De ces rapprochements parfaitement contingents, on ne devrait a priori pouvoir rien tirer de significatif, sinon un petit plaisir sans conséquence. Mais il y a bien chez Albarracin la tentation de rémunérer le défaut originel des langues par un travail de l’image qui, construisant dans l’espace du poème les conditions de son évidence, transforment cette contingence en nécessité : et l’image semble alors dire le vrai – rien de moins : « Il faut souvent bercer l’illusion qui nous berne » (p.38)… Albarracin construit en effet une sorte de phénoménologie folle – et pour cette raison plus vraie ? – où ce qui se donne à voir, ce sont les choses telles qu’elles sont pour nous, et d’autant plus qu’on se laisse un peu secouer par elles ; autrement dit, quand on rêvasse suffisamment longtemps pour les laisser pénétrer en nous, avec leur cortège d’idées associées, de souvenirs, de formes. C’est aussi pour cela que, même si « Le premier vers nous coûte alors qu’il est fortuit », le même « Art poétique » poursuit plus loin :
Le reste se poursuit sans obstacle majeur,
Il suffit de se faire un tantinet songeur.
Et la suite explique le processus, tout en l’illustrant par les résultats qu’il peut produire :
L’eau s’enchaîne en versant de l’eau à ses maillons.
Ainsi coule le fleuve en liquidant sa pâte
Dans le gaufreur de l’eau où se forge sans hâte
Le doux miel du soleil dans chacun des rayons.
Albarracin rêve ainsi constamment entre deux eaux, entre le langage et les formes sensibles, entre les mots arbitraires que la langue nous lègue pour dire les choses, et les formes phénoménales dans lesquelles elles se présentent à nous. C’est dans cet entre-deux que se joue sans doute notre rapport le plus juste à ce qui est.
Il me semble qu’ici s’éclaire le sens du titre. La contrebande, l’art du passage de l’autre côté, en toute discrétion, c’est un peu ce que fait Albarracin ici : en travaillant sur ces petits jeux de mots, sur ces choses sans importance (sur le plan des thèmes abordés), on peut s’approcher de l’autre côté, traverser la frontière du langage pour retrouver, sinon les choses mêmes, un peu de leur premier apparaître.
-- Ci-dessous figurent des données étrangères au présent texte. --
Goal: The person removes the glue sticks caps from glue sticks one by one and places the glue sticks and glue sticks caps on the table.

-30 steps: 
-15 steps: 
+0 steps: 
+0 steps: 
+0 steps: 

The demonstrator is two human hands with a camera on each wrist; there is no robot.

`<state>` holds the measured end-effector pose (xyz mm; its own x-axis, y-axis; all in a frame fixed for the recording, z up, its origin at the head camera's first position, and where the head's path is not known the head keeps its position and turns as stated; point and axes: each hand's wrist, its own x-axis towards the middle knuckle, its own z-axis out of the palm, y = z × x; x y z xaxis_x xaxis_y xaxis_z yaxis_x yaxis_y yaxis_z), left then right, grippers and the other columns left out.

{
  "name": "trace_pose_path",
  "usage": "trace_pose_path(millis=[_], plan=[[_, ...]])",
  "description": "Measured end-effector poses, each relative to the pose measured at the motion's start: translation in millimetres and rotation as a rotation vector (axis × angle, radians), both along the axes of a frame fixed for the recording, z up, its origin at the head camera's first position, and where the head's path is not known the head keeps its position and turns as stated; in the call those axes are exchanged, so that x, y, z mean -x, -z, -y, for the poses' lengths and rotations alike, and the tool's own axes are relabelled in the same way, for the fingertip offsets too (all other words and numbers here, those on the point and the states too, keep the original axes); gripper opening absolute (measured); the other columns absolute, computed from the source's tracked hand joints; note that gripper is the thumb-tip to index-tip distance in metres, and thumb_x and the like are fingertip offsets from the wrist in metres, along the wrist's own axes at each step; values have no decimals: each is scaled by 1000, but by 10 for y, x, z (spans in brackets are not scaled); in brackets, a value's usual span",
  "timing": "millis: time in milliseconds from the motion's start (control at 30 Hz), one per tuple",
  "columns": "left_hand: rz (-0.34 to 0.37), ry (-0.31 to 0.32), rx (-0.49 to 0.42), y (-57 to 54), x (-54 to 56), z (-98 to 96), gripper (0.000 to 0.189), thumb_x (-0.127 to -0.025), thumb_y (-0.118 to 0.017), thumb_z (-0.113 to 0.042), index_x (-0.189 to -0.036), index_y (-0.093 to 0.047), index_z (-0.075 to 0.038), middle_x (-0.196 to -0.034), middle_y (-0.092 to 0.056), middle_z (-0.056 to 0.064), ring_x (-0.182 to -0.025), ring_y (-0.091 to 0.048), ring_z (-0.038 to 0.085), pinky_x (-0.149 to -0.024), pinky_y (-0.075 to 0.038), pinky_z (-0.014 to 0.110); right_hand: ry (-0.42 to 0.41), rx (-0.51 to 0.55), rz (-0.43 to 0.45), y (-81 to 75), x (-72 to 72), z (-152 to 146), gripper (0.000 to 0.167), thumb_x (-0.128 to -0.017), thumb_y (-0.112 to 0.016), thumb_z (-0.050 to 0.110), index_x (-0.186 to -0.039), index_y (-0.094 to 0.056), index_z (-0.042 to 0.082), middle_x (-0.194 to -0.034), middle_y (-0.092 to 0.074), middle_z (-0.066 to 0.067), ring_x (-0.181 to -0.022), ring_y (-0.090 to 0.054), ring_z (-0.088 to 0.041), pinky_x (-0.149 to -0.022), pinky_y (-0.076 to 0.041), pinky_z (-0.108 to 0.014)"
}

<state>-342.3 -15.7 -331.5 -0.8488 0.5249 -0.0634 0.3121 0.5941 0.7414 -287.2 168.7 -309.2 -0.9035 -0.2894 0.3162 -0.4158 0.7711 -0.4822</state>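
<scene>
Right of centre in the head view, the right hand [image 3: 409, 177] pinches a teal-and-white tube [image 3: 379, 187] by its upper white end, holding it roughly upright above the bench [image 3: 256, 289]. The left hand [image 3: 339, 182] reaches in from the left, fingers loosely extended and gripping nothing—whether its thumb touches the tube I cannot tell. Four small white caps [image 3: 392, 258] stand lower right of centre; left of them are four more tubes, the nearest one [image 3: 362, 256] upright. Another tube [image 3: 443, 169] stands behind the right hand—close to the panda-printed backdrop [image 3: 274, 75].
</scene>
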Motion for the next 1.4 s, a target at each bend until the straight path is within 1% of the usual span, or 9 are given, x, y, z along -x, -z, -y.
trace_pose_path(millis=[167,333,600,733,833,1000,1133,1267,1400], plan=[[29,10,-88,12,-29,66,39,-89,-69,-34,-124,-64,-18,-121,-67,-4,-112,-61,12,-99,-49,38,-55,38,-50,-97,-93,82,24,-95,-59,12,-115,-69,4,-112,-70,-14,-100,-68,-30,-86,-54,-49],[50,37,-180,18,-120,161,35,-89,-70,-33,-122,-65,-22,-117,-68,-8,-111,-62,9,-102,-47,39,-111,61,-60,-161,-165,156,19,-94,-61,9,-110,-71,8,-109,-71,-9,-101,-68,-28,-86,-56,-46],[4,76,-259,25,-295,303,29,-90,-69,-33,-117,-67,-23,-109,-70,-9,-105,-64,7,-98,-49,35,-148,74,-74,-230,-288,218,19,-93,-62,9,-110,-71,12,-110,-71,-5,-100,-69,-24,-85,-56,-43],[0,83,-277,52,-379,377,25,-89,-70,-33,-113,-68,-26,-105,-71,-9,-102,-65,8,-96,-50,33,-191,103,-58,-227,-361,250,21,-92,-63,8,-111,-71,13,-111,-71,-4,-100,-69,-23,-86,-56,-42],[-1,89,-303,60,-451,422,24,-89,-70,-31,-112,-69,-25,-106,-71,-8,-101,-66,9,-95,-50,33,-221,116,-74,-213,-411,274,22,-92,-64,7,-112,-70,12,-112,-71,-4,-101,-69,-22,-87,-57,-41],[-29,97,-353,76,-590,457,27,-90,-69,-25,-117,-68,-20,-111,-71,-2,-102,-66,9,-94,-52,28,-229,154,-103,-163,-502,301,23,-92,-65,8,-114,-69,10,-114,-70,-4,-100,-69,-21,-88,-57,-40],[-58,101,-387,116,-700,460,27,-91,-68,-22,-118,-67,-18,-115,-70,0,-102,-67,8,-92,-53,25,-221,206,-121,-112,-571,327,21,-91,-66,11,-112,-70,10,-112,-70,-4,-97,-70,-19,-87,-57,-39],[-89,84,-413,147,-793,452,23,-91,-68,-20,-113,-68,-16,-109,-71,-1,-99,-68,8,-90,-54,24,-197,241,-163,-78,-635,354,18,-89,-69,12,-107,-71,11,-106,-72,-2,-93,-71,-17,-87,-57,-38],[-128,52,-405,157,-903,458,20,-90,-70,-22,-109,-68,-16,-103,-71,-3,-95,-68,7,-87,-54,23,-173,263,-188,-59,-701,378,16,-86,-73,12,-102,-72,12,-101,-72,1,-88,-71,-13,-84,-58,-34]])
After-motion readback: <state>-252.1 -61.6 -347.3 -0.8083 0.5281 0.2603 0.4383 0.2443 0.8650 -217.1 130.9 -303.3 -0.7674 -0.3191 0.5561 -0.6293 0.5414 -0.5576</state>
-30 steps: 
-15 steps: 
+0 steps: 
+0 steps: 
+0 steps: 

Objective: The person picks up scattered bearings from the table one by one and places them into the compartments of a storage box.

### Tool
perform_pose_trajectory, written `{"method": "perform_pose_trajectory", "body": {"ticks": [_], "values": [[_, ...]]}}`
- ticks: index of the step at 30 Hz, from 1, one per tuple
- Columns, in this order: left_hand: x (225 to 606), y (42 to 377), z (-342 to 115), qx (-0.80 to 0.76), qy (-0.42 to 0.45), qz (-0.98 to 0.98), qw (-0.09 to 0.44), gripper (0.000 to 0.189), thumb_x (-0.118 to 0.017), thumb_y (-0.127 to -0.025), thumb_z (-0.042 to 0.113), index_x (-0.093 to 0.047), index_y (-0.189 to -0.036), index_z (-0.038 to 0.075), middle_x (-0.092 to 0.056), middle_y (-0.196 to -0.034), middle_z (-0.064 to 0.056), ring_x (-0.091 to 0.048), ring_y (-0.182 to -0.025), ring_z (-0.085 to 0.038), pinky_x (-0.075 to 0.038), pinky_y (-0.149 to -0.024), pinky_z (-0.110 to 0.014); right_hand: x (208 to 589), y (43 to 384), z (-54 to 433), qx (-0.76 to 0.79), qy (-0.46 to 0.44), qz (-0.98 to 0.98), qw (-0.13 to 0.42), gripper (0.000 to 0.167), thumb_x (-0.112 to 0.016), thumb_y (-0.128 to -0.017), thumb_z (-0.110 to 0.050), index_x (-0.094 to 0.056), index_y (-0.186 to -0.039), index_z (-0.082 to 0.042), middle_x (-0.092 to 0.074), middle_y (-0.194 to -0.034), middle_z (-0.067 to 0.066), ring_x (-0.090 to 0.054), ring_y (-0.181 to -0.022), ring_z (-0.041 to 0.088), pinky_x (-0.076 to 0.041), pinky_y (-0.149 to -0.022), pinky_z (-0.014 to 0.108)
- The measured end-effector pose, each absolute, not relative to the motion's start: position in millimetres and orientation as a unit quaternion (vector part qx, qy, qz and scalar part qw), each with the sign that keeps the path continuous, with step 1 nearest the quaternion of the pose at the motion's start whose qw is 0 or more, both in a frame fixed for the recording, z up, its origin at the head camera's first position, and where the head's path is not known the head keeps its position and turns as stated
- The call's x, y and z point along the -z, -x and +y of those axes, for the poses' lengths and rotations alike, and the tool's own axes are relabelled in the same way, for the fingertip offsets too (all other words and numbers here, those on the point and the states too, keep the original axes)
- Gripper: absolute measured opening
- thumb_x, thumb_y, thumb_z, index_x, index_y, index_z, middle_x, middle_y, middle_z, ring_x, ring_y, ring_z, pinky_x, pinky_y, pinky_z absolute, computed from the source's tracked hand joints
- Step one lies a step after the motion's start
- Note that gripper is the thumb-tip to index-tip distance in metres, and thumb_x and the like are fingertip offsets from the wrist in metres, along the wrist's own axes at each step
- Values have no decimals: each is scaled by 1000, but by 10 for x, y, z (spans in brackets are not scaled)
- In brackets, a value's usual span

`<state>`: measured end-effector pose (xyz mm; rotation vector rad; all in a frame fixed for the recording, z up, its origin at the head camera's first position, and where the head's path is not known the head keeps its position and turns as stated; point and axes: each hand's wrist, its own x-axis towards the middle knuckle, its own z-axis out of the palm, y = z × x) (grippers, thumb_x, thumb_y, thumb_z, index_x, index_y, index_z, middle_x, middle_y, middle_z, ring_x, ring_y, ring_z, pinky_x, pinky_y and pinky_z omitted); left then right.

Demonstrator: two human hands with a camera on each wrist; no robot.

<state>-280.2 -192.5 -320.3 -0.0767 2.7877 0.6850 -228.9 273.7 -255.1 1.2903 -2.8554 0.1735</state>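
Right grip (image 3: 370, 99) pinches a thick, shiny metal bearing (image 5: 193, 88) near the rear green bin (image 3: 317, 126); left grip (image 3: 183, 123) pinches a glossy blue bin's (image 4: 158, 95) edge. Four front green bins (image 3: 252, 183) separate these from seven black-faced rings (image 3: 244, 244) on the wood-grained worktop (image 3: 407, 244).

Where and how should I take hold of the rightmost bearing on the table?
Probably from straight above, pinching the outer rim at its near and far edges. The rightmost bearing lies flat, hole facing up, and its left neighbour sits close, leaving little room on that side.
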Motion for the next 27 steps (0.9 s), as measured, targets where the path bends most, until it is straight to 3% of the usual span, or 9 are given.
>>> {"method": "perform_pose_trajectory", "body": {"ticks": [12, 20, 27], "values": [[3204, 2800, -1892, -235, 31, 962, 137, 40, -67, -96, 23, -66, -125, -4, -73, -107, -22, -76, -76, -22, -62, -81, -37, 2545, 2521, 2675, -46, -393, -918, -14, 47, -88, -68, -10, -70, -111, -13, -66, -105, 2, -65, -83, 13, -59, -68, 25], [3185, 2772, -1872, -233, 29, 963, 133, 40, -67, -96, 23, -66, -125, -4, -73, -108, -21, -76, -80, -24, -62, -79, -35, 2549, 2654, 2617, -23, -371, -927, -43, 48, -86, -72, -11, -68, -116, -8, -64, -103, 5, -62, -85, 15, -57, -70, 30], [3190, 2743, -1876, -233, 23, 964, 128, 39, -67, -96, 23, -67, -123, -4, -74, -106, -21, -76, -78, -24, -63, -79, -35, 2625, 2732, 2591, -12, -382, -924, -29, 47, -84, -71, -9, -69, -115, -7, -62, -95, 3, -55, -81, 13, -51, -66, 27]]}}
Ce premier apparaître des choses, il me semble qu’il a à voir, chez Albarracin, avec l’enfance. Si le poème joue sur les mots, avec les images et associations d’idées gratuites du rêveur (et l’enfant en est l’archétype), il peut reconfigurer, remonter, presque, le réel : ainsi des grues (p43), entre l’oiseau et l’engin de chantier, qui semblent presque montrer un réel entre destruction et reconstruction. C’est ainsi que l’on pourrait aller jusqu’à « parfaire les choses » (p. 60) en prenant exemple sur les mots. L’enfant, parce qu’il ne sépare pas la rêverie de la perception sensible, parce que pour lui l’imagination est aussi puissante dans les mots qu’elle l’est dans le regard et le jeu de tous les sens, parce que pour lui les choses sont pour la première fois, vit cet âge du surgissement dans lequel les choses sont plus claires, plus puissantes, cet âge où ne sont pas séparés les choses, les mots qui les disent, les sensations et les idées qu’elles évoquent – où ce qui est se donne dans sa plus grande vérité, qui est rythme, et musique. Dans la naïveté retrouvée des premières années, les sonnets d’Albarracin tentent de saisir la musique de cette enfance, celle qui bat la chamade dans le galop des chevaux, pour peu qu’on sache écouter (p.89) :
Chaque fois que j’entends le galop qui martèle,
L’enfance me revient au rythme qui m’appelle.